As ordens judiciais foram resultado de investigações conduzidas pelas Delegacias Especializadas de Atendimento à Mulher (Deam), que, além das diligências, promoveram visitas a vítimas com medidas protetivas em vigor, especialmente em casos ligados à Lei Maria da Penha.

A iniciativa busca garantir a segurança das mulheres, verificar possíveis descumprimentos de decisões judiciais, identificar armas de fogo e responsabilizar suspeitos de agressões. O governador Mateus Simões destacou os resultados da operação e afirmou que, durante o cumprimento dos mandados, também foram encontrados outros indícios de crimes, como posse de armas e drogas.

Segundo ele, as visitas tranquilizadoras têm o objetivo de acompanhar de perto a situação das vítimas, avaliando se há riscos ou tentativas de aproximação por parte dos agressores, permitindo ação imediata das forças de segurança em caso de irregularidades.

A terceira etapa da operação foi realizada em Belo Horizonte e nos 19 departamentos da PCMG, com a mobilização de cerca de 520 policiais e 170 viaturas ao longo do Mês da Mulher.

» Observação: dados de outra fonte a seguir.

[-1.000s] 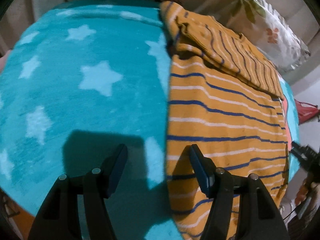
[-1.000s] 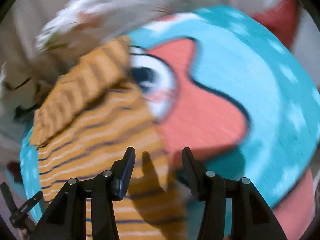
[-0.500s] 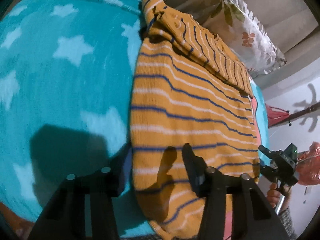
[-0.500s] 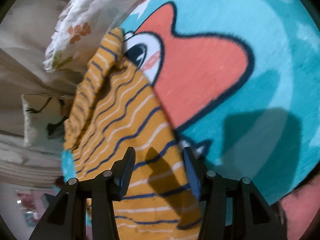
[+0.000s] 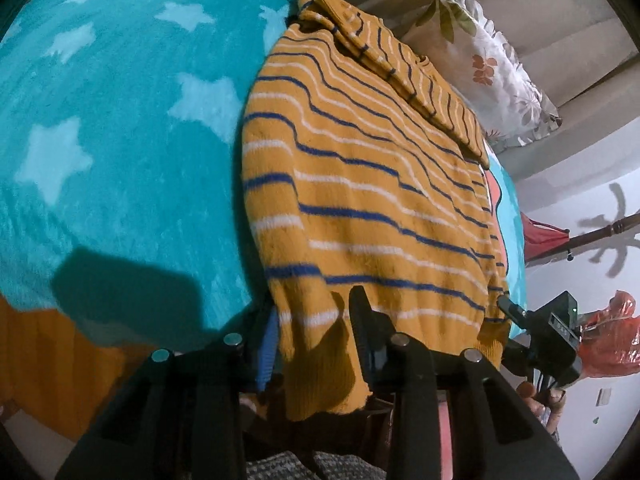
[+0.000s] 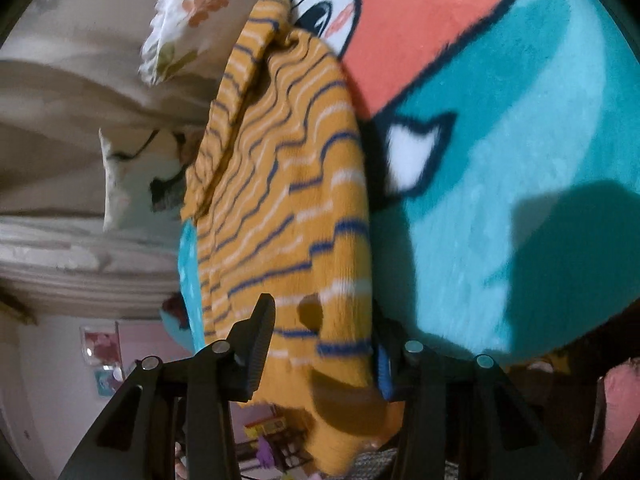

As fases anteriores ocorreram em agosto e novembro de 2025.

Na Região Metropolitana de Belo Horizonte, a operação contou com equipes do Departamento Estadual de Investigação, Orientação e Proteção à Família (Defam). Já nos demais municípios, as ações foram executadas pelas Deams e delegacias locais.

Além das ações repressivas, a PCMG intensificou iniciativas preventivas, com campanhas educativas, palestras, eventos e capacitações promovidas por policiais civis das unidades especializadas.

De acordo com a chefe da instituição, Letícia Gamboge, antes da nova fase da operação, foram realizadas diversas ações de proteção às mulheres. Ao longo do mês de março, foram solicitadas 1.899 medidas protetivas de urgência, com atendimento a 3.154 vítimas nas 69 unidades especializadas, além de 659 prisões em flagrante por violência contra a mulher.

Ainda conforme a delegada, o foco é ampliar a proteção a mulheres e meninas, incentivar denúncias e garantir acolhimento adequado nas unidades policiais. O governador também reforçou o pedido para que casos de violência sejam denunciados, inclusive de forma anônima, para possibilitar a atuação das autoridades.